§ What to work on: Of the entries below, copy only those lines that contain the word "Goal".

(Entries taken from a collection)
[Start of section]

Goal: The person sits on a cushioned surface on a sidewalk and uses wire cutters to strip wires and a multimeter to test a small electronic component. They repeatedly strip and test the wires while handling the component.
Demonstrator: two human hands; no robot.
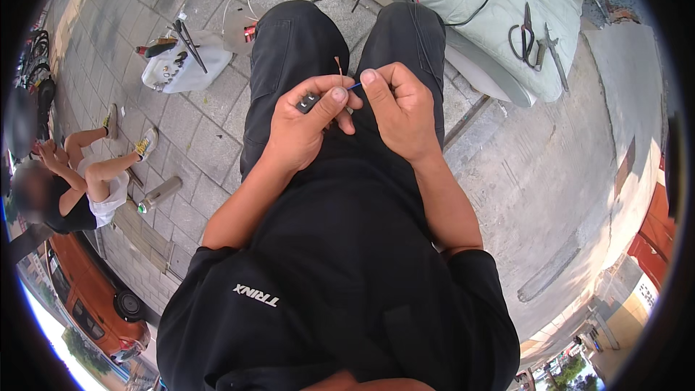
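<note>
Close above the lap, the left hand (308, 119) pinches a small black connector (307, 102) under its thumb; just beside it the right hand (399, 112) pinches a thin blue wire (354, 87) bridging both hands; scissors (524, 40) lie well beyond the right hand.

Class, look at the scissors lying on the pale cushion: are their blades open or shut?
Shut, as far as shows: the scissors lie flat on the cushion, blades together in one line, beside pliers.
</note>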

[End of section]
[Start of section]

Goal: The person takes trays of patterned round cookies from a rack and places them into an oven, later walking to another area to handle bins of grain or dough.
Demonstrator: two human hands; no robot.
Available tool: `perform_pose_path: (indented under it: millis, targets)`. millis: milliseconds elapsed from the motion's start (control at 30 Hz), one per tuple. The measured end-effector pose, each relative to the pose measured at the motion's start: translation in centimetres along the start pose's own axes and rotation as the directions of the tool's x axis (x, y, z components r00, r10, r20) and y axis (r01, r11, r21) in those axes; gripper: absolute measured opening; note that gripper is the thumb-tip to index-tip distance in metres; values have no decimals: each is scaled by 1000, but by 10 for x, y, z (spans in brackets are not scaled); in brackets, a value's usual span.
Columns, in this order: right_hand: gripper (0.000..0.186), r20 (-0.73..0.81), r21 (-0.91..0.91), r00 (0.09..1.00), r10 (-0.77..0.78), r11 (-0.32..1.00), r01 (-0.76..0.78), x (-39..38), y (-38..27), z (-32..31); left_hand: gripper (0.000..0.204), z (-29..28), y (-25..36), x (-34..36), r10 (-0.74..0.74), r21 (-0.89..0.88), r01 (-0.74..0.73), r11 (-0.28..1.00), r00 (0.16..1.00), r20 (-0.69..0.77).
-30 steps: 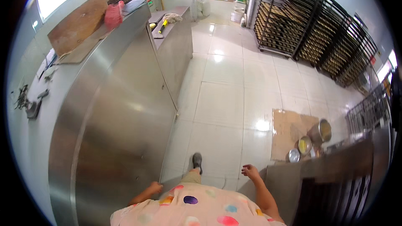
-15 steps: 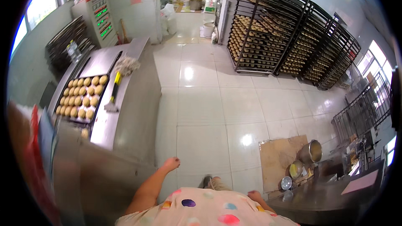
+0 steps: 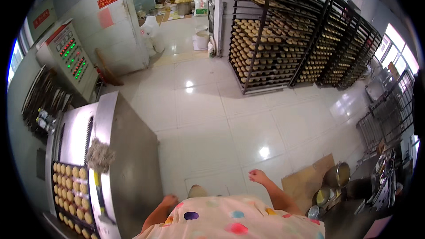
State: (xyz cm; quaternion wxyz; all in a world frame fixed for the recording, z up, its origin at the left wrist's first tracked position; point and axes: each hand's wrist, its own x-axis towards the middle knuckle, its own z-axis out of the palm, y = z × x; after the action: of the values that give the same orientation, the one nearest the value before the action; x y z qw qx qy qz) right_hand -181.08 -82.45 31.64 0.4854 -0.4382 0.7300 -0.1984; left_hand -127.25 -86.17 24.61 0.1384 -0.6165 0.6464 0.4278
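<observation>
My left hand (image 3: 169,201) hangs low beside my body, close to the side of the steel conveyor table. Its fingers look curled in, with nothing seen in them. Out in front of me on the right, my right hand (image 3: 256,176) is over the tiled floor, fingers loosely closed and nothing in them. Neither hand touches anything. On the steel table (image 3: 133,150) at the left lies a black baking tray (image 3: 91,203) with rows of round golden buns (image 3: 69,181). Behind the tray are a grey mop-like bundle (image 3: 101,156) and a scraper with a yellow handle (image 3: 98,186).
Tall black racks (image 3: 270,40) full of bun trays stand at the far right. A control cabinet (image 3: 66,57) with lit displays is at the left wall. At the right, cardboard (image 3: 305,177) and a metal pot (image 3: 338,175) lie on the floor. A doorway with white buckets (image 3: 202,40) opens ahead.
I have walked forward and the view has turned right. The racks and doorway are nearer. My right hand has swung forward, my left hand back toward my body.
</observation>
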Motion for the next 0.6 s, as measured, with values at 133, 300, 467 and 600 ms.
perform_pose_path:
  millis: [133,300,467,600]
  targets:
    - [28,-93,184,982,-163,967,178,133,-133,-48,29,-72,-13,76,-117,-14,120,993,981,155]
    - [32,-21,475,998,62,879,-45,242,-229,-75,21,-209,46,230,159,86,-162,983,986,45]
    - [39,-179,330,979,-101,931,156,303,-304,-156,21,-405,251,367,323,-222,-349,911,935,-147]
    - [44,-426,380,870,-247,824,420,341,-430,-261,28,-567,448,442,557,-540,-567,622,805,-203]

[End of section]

§ Task answer:
Goal: The person sits on a cushioned surface on a sidewalk and uses wire cutters to strip wires and a multimeter to test a small electronic component. They repeatedly strip and test the wires while handling the component.
Goal: The person takes trays of patterned round cookies from a rack and places them into an oven, later walking to another area to handle bins of grain or dough.

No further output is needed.